▶ **Data**
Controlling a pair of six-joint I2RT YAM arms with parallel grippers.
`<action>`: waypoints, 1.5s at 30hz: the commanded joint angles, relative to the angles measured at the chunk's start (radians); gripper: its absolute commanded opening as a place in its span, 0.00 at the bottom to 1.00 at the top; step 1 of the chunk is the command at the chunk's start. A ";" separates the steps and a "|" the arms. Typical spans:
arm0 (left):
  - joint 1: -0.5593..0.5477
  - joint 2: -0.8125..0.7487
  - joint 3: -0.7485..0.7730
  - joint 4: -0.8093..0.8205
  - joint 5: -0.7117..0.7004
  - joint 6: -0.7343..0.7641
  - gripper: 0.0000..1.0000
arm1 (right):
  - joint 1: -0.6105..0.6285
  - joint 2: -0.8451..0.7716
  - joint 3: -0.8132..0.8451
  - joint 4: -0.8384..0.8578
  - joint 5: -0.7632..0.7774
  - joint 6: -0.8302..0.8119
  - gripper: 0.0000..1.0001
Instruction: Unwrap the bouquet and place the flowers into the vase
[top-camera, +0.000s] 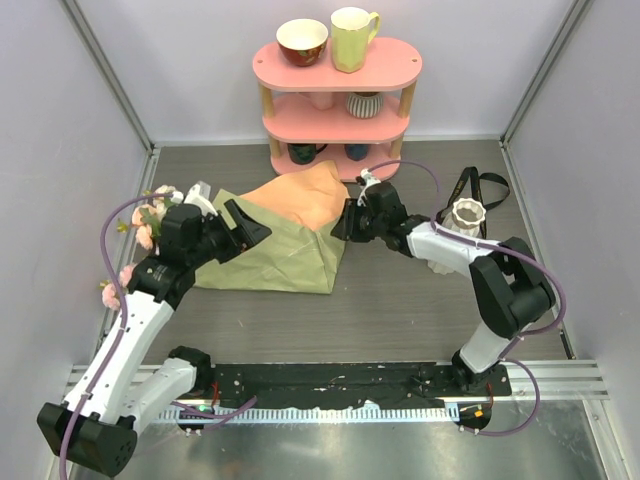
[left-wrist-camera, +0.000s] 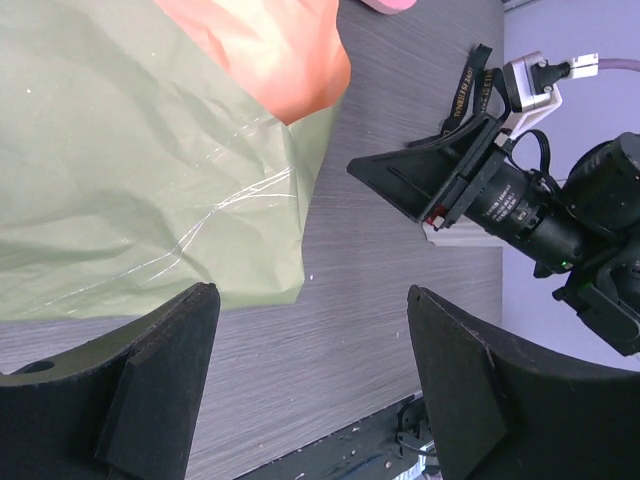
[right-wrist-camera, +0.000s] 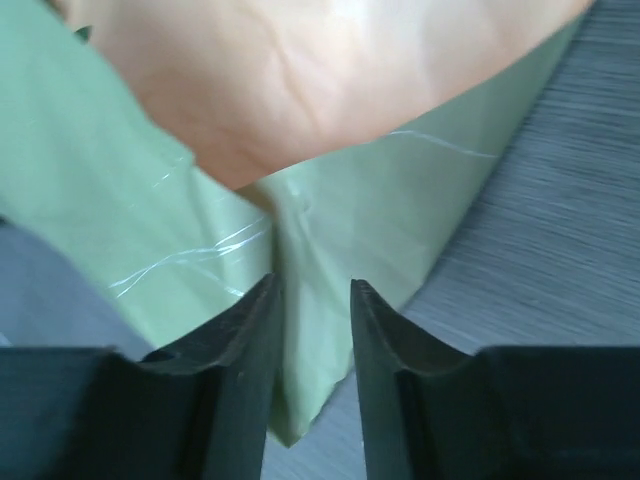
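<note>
Dark wood-grain desk (top-camera: 400, 300) carries the bouquet's opened paper (top-camera: 285, 250), whose corner fold the right pincer (right-wrist-camera: 312, 285), narrowly parted, straddles without clamping, while the left pincer (left-wrist-camera: 310, 300) gapes empty alongside, flowers (top-camera: 150, 215) behind it and vase (top-camera: 466, 215) behind the right, apparently kept within reach.

Crinkled wrapping paper (top-camera: 285, 255) is olive-green outside, peach-orange inside. Artificial roses (top-camera: 148, 215) are pink, the ribbed vase (top-camera: 466, 215) white, the table (top-camera: 400, 290) grey-grained.
</note>
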 joint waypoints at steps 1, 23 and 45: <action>-0.005 0.018 0.035 0.034 0.036 0.021 0.80 | 0.007 -0.061 -0.067 0.177 -0.177 0.048 0.51; -0.005 -0.011 0.058 -0.007 0.019 0.030 0.80 | 0.024 0.210 0.040 0.352 -0.330 0.108 0.19; -0.003 -0.044 0.177 -0.101 -0.013 0.082 0.80 | -0.002 0.028 -0.096 0.361 -0.539 0.046 0.18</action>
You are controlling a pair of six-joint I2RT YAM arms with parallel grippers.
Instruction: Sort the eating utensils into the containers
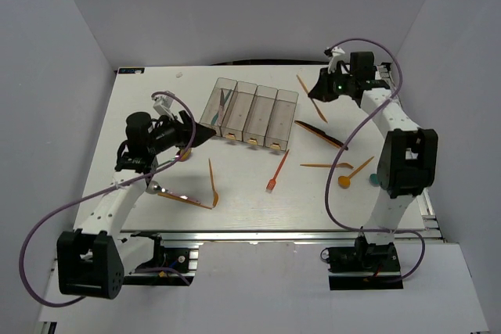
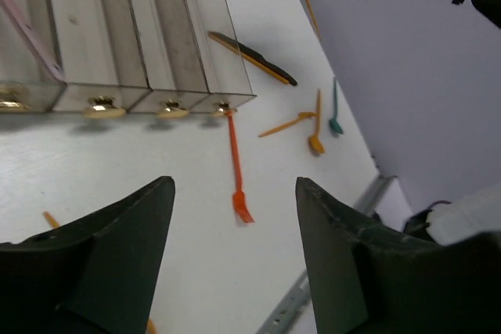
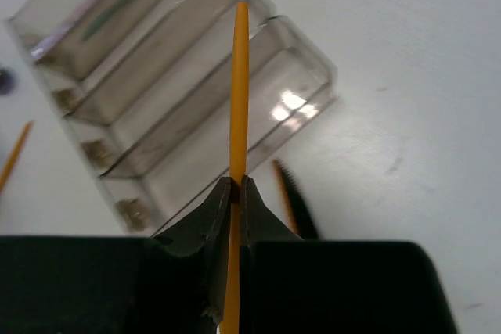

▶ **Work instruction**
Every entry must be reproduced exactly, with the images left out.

▶ **Response to this task**
Controlling a pair of six-joint I2RT YAM arms with parallel grippers.
`<action>`: waypoints, 1.5s at 30hz: the commanded joint angles, relative to the angles measured at the chunk's start (radians); gripper: its absolute commanded opening as a place in its span, 0.00 at the bottom to 1.00 at the top; step 1 of the chunk is the command at the chunk's start. A ";" separates the steps and a "|" the arms. Typical spans:
arm0 (left):
  - joint 1: -0.5593..0.5477
  - joint 2: -0.8125..0.7487
  - joint 3: -0.7485..0.7730
  - joint 4: -0.8093..0.8205
  - joint 5: -0.7117..0.7004
  - joint 6: -0.7343..0.7641
  - gripper: 0.0000..1.0000
arm1 (right):
  - joint 1: -0.6105..0.6285
  - joint 2: -0.8451..0.7716
  - joint 3: -0.8132..0.8451
  - joint 4: -0.8384..0.8578
  - joint 5: -0.7632..0.7774
  - joint 6: -0.8302..0.8119
  - gripper: 0.0000..1.0001
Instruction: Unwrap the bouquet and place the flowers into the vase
[top-camera, +0.000s] 
[left-wrist-camera, +0.000s] 
[right-wrist-camera, +0.000s] 
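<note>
Dark wood-grain desk (top-camera: 400, 300) carries the bouquet's opened paper (top-camera: 285, 250), whose corner fold the right pincer (right-wrist-camera: 312, 285), narrowly parted, straddles without clamping, while the left pincer (left-wrist-camera: 310, 300) gapes empty alongside, flowers (top-camera: 150, 215) behind it and vase (top-camera: 466, 215) behind the right, apparently kept within reach.

Crinkled wrapping paper (top-camera: 285, 255) is olive-green outside, peach-orange inside. Artificial roses (top-camera: 148, 215) are pink, the ribbed vase (top-camera: 466, 215) white, the table (top-camera: 400, 290) grey-grained.
</note>
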 joint waypoints at steps 1, 23 and 45: <action>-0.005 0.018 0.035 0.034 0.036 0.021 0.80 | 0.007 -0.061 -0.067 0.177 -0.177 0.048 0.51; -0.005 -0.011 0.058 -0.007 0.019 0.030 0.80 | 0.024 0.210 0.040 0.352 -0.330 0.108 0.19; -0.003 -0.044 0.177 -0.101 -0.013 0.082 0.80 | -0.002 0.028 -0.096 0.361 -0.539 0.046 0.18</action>
You are controlling a pair of six-joint I2RT YAM arms with parallel grippers.
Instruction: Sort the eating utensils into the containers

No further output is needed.